### The problem
For each line below that holds the word "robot", make a copy.

### Records

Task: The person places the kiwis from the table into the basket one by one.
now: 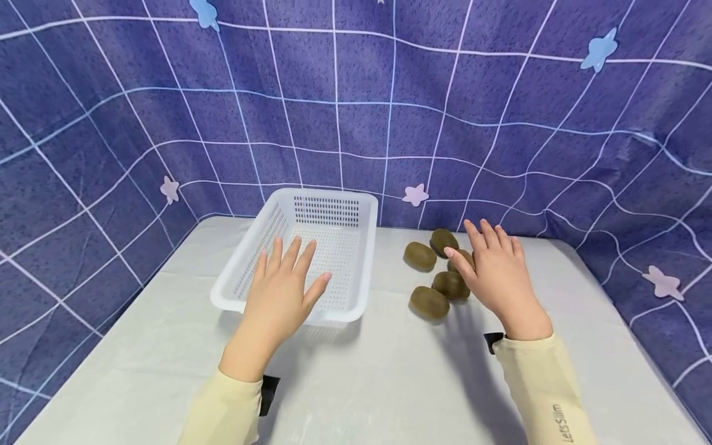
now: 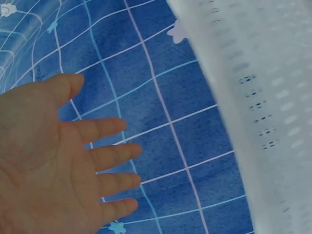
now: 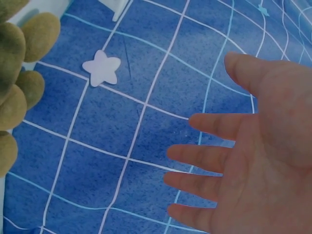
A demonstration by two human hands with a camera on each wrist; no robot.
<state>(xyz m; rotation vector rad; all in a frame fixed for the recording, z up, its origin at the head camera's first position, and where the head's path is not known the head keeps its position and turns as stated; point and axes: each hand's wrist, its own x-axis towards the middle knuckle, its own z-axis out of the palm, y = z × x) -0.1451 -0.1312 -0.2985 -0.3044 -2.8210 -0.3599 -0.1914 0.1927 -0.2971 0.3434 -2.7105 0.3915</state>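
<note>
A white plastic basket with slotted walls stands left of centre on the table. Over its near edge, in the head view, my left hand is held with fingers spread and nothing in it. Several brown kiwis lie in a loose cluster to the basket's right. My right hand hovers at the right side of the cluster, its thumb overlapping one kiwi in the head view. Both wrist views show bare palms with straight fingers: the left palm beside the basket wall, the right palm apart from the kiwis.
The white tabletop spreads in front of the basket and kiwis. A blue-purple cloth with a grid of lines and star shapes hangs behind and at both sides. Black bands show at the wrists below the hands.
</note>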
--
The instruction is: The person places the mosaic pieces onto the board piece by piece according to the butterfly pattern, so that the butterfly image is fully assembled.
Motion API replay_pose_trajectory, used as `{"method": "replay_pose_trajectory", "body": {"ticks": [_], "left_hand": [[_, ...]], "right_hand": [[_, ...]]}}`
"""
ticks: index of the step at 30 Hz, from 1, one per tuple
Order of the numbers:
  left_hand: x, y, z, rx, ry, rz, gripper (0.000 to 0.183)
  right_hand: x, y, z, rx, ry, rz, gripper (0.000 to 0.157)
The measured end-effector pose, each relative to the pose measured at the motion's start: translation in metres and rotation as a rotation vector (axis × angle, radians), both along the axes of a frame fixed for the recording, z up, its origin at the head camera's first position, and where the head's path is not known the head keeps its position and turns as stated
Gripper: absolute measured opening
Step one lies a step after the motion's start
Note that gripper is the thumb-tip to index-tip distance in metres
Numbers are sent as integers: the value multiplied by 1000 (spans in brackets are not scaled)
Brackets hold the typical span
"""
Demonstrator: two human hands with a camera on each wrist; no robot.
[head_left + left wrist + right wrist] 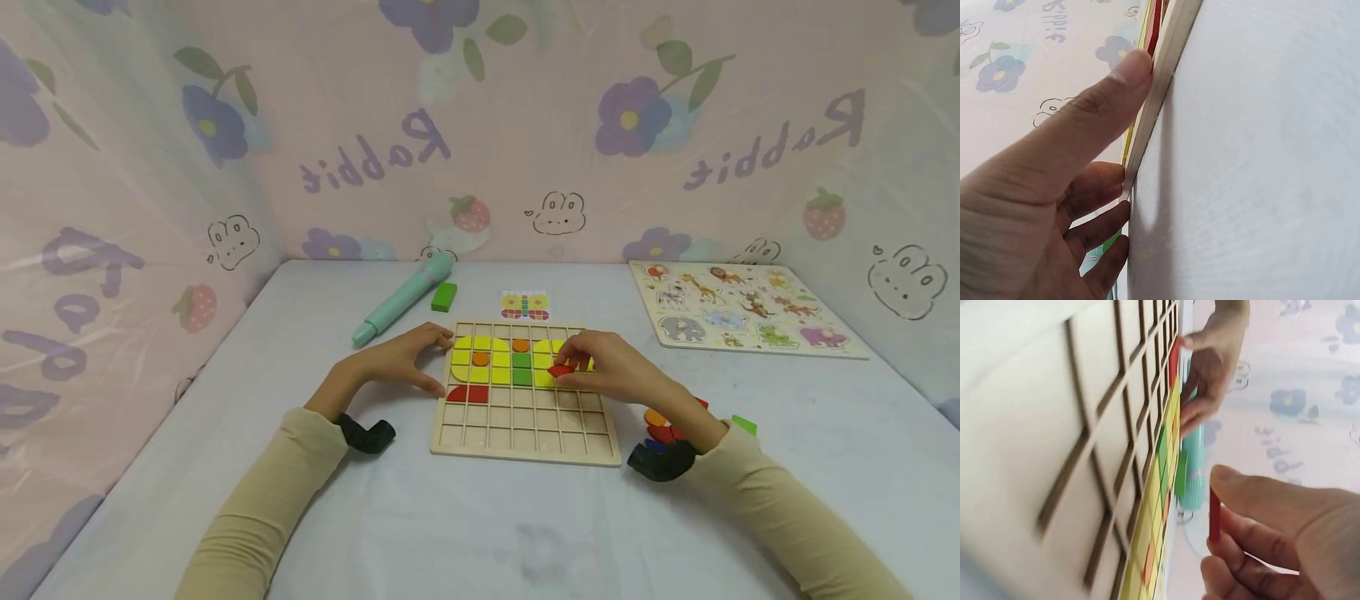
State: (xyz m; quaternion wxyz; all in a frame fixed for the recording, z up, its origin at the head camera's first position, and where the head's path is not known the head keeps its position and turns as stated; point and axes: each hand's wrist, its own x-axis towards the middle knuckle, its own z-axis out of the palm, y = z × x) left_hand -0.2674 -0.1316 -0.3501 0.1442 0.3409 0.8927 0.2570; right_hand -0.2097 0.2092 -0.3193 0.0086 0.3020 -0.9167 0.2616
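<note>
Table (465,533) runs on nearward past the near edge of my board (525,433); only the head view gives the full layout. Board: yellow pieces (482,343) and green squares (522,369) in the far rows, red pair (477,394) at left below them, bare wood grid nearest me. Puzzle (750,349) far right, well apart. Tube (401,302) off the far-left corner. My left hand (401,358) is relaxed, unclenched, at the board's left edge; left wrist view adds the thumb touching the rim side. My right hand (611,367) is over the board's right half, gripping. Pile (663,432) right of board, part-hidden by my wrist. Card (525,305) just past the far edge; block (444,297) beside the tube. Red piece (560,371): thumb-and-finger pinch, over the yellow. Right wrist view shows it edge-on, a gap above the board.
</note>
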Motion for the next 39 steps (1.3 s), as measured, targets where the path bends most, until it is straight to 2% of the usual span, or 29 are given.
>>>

### Task answer
A demonstration by two human hands with a camera on each wrist; no robot.
Demonstrator: two human hands with a camera on each wrist; no robot.

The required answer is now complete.